Print the whole listing below exactly as given, pictures excluded.

━━ Dataset section

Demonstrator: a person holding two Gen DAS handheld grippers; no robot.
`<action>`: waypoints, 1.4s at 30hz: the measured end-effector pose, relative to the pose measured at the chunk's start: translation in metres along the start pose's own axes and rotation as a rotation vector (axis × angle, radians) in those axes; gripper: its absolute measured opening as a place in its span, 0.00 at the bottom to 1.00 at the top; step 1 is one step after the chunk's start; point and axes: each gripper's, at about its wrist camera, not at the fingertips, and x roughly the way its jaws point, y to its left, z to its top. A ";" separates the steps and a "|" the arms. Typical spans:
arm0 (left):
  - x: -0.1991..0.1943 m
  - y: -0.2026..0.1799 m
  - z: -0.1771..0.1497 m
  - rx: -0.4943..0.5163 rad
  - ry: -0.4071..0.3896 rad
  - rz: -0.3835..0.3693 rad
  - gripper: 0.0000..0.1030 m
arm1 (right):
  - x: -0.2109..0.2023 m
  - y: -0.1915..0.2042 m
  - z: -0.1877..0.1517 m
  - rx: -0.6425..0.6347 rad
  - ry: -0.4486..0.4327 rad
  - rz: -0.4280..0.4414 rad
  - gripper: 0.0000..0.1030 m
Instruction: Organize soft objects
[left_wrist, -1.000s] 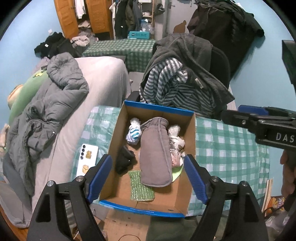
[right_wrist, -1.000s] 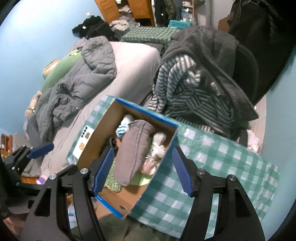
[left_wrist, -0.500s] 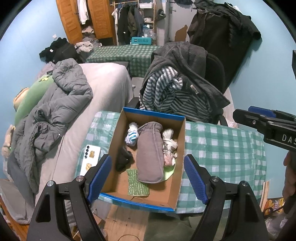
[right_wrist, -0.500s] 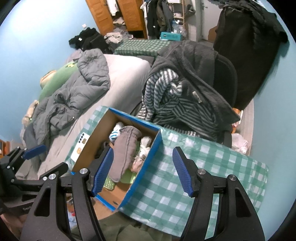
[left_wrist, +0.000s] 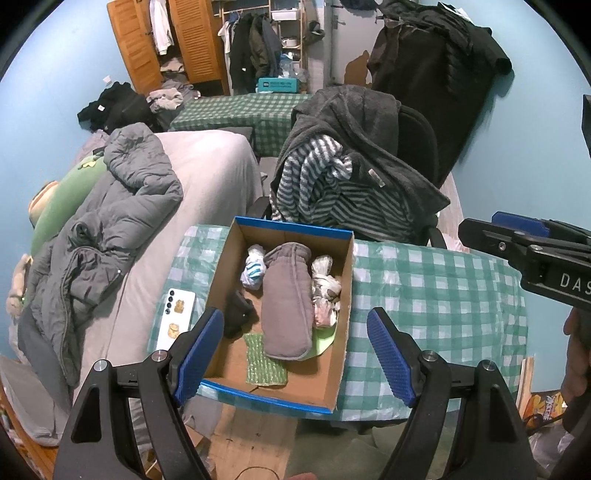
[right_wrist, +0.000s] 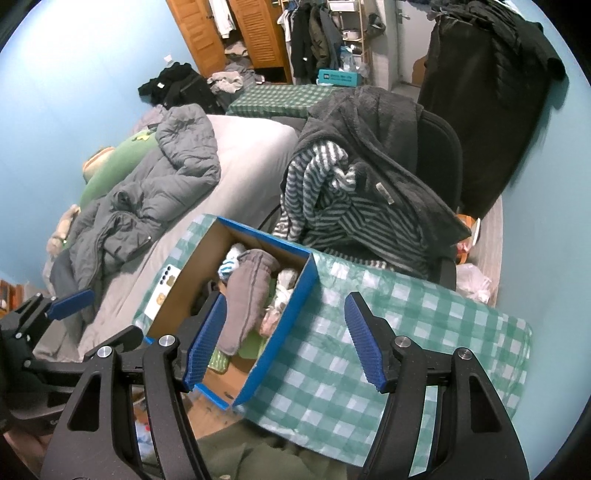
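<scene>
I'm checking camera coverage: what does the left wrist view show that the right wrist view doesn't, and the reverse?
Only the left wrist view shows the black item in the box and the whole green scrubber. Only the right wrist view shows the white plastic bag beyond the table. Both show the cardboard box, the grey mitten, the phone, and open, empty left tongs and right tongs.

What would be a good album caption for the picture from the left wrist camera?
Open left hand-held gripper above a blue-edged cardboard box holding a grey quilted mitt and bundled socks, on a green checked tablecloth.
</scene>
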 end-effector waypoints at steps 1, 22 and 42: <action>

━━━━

■ Task answer:
Demonstrator: a person holding two Gen DAS handheld grippers; no robot.
`<action>`: waypoints, 1.4s at 30hz: the measured end-effector pose, relative to the pose measured at the chunk's start: translation in metres along the start pose's own axes and rotation as a rotation vector (axis × angle, radians) in those axes; gripper: its absolute measured opening as a place in its span, 0.00 at the bottom to 1.00 at the top; step 1 is one step after the chunk's start; point and axes: each gripper's, at about its wrist camera, not at the fingertips, and x roughly the way its jaws point, y to its left, z to its top. A ";" separates the steps and a "|" the arms. Typical spans:
arm0 (left):
  - x: -0.1991..0.1943 m
  - y: -0.2026..0.1799 m
  - z: -0.1771..0.1497 m
  - rx: -0.4943..0.5163 rad
  - ry: -0.4071..0.3896 rad
  - rz: -0.3835..0.3693 rad
  - gripper: 0.0000..0.1030 m
arm1 (right):
  - x: -0.2109..0.2023 m
  - y: -0.1915..0.2042 m
  - z: -0.1877..0.1517 m
  - rx: -0.6425..0.6347 rad
  - ry: -0.4486..0.4327 rad
  - rz: -0.4280..0.4414 rad
  - gripper: 0.0000..0.1030 m
Instruction: Organize soft objects
[left_wrist, -1.000s] 
[right_wrist, -1.000s] 
[left_wrist, -0.500s] 
[right_wrist, -0.500s] 
[left_wrist, +0.000s] 
[right_wrist, +0.000s] 
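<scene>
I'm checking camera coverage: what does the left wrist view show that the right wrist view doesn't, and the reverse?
Only the left wrist view shows the black item in the box and the whole green scrubber. Only the right wrist view shows the white plastic bag beyond the table. Both show the cardboard box, the grey mitten, the phone, and open, empty left tongs and right tongs.

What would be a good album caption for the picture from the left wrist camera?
Open left hand-held gripper above a blue-edged cardboard box holding a grey quilted mitt and bundled socks, on a green checked tablecloth.
</scene>
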 end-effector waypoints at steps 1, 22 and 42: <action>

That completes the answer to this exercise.